[Task details]
All records that follow are to be copied exactly, with images omitted.

[Listed records]
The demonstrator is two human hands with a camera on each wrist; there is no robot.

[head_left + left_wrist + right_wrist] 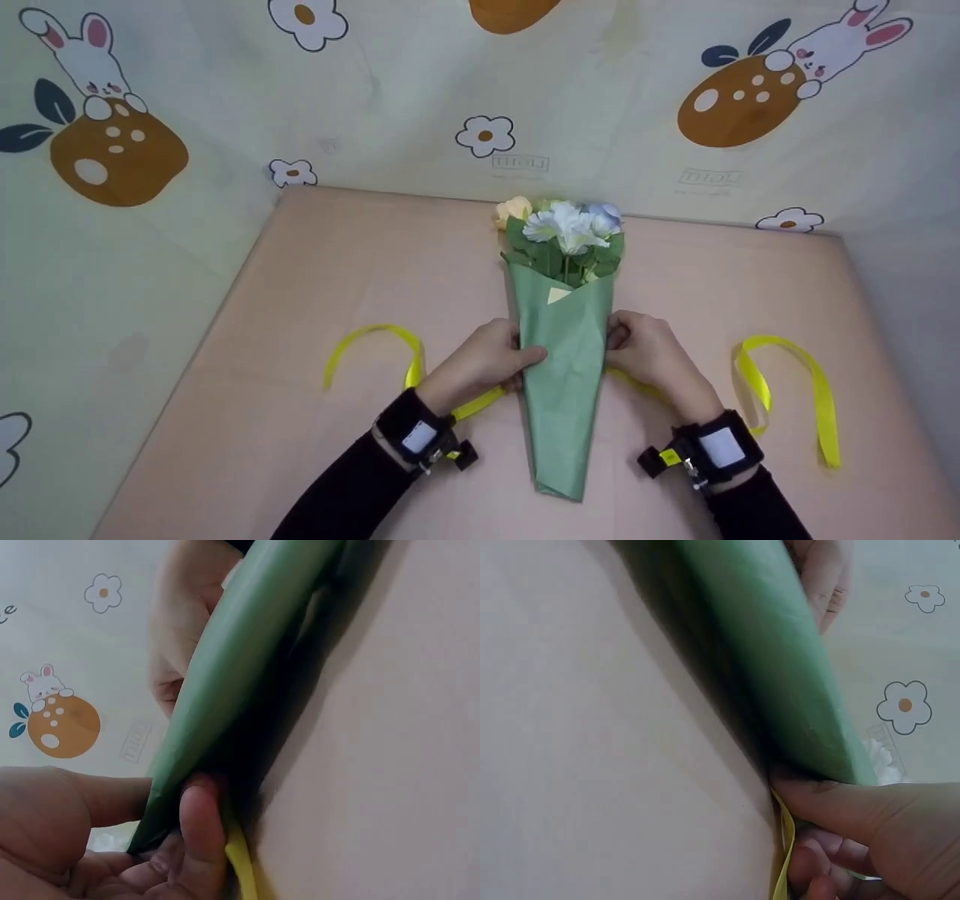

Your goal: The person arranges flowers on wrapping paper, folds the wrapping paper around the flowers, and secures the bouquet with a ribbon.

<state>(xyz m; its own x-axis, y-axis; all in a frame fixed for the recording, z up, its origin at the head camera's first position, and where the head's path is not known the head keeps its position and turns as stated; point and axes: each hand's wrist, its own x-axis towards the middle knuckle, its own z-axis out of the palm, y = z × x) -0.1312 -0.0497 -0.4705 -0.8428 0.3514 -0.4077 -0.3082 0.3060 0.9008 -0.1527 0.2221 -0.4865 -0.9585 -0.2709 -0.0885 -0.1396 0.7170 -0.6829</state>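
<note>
A bouquet of artificial-looking flowers (568, 227) in white, blue and pale yellow is wrapped in green paper (562, 375), lying on the table with its blooms at the far side. My left hand (487, 352) grips the bouquet's left edge, thumb on the front and fingers tucked under. A yellow ribbon (478, 405) passes beside those fingers, its middle hidden by the bouquet. At the right edge, my right hand (646, 349) has curled fingers, pinching the ribbon (786, 840) close against the wrap. Its fingertips are partly hidden under the paper.
The ribbon's left tail (375, 330) curls on the pinkish tabletop (315, 247); its right tail (821, 397) loops beyond the right wrist. Behind the table hangs a cloth (405, 112) printed with rabbits, oranges and flowers.
</note>
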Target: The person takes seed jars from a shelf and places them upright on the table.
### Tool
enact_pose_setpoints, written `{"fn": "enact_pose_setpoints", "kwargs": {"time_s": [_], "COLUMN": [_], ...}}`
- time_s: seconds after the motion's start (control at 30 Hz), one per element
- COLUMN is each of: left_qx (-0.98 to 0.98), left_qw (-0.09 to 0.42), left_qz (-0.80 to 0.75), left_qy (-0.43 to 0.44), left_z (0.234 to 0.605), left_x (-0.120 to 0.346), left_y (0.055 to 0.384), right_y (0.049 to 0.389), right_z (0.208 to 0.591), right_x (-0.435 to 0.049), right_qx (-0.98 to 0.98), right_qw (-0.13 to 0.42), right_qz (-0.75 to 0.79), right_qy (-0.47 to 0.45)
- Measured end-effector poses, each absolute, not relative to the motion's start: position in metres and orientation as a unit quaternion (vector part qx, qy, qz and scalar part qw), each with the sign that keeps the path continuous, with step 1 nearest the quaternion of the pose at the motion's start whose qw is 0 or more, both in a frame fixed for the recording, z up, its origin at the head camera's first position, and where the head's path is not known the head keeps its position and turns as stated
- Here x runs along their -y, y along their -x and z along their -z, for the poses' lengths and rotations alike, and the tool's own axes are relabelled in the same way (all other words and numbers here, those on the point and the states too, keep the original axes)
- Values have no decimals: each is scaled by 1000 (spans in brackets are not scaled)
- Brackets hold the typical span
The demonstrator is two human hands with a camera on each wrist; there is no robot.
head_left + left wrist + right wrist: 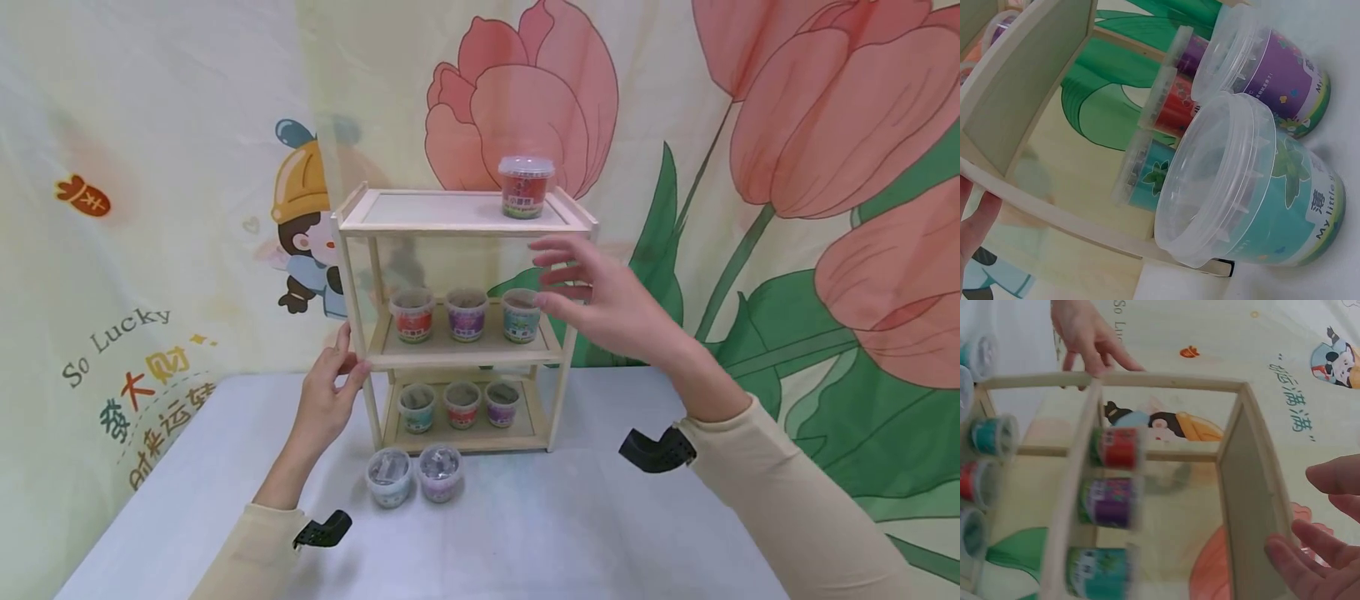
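Observation:
A small wooden three-tier shelf stands on the table. My left hand rests its fingertips against the shelf's left post; in the left wrist view those fingers show at the edge. Beside the top right corner hovers my right hand, fingers loosely spread, holding nothing. Just above it, a red-labelled lidded plastic cup stands upright on the top board. The middle tier holds a red cup, a purple cup and a teal cup, the last nearest my right fingertips.
On the bottom tier are a teal cup, a red cup and a purple cup. Before the shelf, a teal cup and a purple cup stand on the white table. A patterned cloth hangs behind.

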State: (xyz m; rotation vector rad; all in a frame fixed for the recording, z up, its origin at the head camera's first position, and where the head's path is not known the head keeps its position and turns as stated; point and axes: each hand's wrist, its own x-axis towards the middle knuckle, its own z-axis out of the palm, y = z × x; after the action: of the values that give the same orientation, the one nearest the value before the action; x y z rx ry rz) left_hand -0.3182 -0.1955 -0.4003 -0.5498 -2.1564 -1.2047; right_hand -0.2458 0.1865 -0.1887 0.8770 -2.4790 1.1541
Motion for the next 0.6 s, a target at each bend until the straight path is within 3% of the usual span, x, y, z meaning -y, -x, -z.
{"fn": "enact_pose_setpoints", "kwargs": {"time_s": [0.33, 0.6], "left_qx": [816, 815], "left_qw": [305, 304], "left_qz": [447, 448], "left_qy": [204, 206], "left_z": [402, 400], "left_x": [197, 195], "left_y": [317, 318], "right_y": [274, 305], "right_z": [126, 107], "right_x": [-184, -178], "right_qx": [861, 893], "right_qw": [191, 141], "right_qz": [-415, -386], "right_qy": [-226, -181]}}
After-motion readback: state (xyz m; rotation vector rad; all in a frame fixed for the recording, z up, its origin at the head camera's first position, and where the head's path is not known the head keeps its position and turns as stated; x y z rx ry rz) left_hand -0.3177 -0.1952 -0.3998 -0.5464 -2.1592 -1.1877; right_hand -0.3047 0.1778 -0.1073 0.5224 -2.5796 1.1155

[Solved exercise]
The demonstrator is two human hands with a camera on each wrist; there is no robot.

[head_left + left_wrist + right_wrist] 

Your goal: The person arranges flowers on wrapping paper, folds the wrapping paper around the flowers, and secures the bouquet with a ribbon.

<state>(xyz m; its own x-axis, y-axis; all in a frame fixed for the recording, z up, its origin at the head camera's first position, and where the head's path is not known the head keeps its position and turns as stated; point and axes: each hand's wrist, its own x-axis towards the middle knuckle, its own z-axis out of the palm, y = z × x) -0.1312 -0.0497 -0.4705 -0.8428 0.3514 -0.4077 -0.3082 0.3060 0.9008 -0.1527 0.2221 -0.4865 -0.9585 -0.2709 -0.0885 -0.1396 0.7170 -0.6829</state>
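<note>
A bouquet of artificial-looking flowers (568, 227) in white, blue and pale yellow is wrapped in green paper (562, 375), lying on the table with its blooms at the far side. My left hand (487, 352) grips the bouquet's left edge, thumb on the front and fingers tucked under. A yellow ribbon (478, 405) passes beside those fingers, its middle hidden by the bouquet. At the right edge, my right hand (646, 349) has curled fingers, pinching the ribbon (786, 840) close against the wrap. Its fingertips are partly hidden under the paper.
The ribbon's left tail (375, 330) curls on the pinkish tabletop (315, 247); its right tail (821, 397) loops beyond the right wrist. Behind the table hangs a cloth (405, 112) printed with rabbits, oranges and flowers.
</note>
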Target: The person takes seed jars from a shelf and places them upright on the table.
### Tool
enact_pose_setpoints, written `{"fn": "enact_pose_setpoints", "kwargs": {"time_s": [_], "COLUMN": [_], ...}}`
- time_s: seconds after the motion's start (control at 30 Hz), one per element
- COLUMN is each of: left_qx (-0.98 to 0.98), left_qw (-0.09 to 0.42), left_qz (-0.80 to 0.75), left_qy (-0.43 to 0.44), left_z (0.234 to 0.605), left_x (-0.120 to 0.346), left_y (0.055 to 0.384), right_y (0.049 to 0.389), right_z (0.208 to 0.591), right_x (-0.435 to 0.049), right_qx (-0.98 to 0.98), right_qw (-0.13 to 0.42), right_qz (-0.75 to 0.79), right_qy (-0.47 to 0.45)
- Measured end-effector poses, each absolute, not relative to the motion's start: position in metres and orientation as a unit quaternion (vector part qx, qy, qz and scalar part qw), each with the sign that keeps the path continuous, with step 1 nearest the quaternion of the pose at the motion's start whose qw is 0 or more, both in a frame fixed for the recording, z up, its origin at the head camera's first position, and where the head's path is not known the head keeps its position and turns as stated
- Here x runs along their -y, y along their -x and z along their -z, for the poses' lengths and rotations alike, and the tool's own axes are relabelled in the same way (all other words and numbers here, those on the point and the states too, keep the original axes)
- Values have no decimals: each is scaled by 1000 (spans in brackets are not scaled)
- Brackets hold the typical span
The demonstrator is two human hands with a camera on each wrist; there is no robot.
head_left + left wrist + right wrist: 
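Observation:
A small wooden three-tier shelf stands on the table. My left hand rests its fingertips against the shelf's left post; in the left wrist view those fingers show at the edge. Beside the top right corner hovers my right hand, fingers loosely spread, holding nothing. Just above it, a red-labelled lidded plastic cup stands upright on the top board. The middle tier holds a red cup, a purple cup and a teal cup, the last nearest my right fingertips.
On the bottom tier are a teal cup, a red cup and a purple cup. Before the shelf, a teal cup and a purple cup stand on the white table. A patterned cloth hangs behind.
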
State: (xyz m; rotation vector rad; all in a frame fixed for the recording, z up, its origin at the head camera's first position, and where the head's path is not known the head keeps its position and turns as stated; point and axes: each hand's wrist, its own x-axis towards the middle knuckle, its own z-axis out of the palm, y = z × x; after the action: of the values that give the same orientation, the one nearest the value before the action; x y z rx ry rz) left_hand -0.3182 -0.1955 -0.4003 -0.5498 -2.1564 -1.2047; right_hand -0.2458 0.1865 -0.1887 0.8770 -2.4790 1.1541
Motion for the next 0.6 s, a target at each bend until the straight path is within 3% of the usual span, x, y, z meaning -y, -x, -z.
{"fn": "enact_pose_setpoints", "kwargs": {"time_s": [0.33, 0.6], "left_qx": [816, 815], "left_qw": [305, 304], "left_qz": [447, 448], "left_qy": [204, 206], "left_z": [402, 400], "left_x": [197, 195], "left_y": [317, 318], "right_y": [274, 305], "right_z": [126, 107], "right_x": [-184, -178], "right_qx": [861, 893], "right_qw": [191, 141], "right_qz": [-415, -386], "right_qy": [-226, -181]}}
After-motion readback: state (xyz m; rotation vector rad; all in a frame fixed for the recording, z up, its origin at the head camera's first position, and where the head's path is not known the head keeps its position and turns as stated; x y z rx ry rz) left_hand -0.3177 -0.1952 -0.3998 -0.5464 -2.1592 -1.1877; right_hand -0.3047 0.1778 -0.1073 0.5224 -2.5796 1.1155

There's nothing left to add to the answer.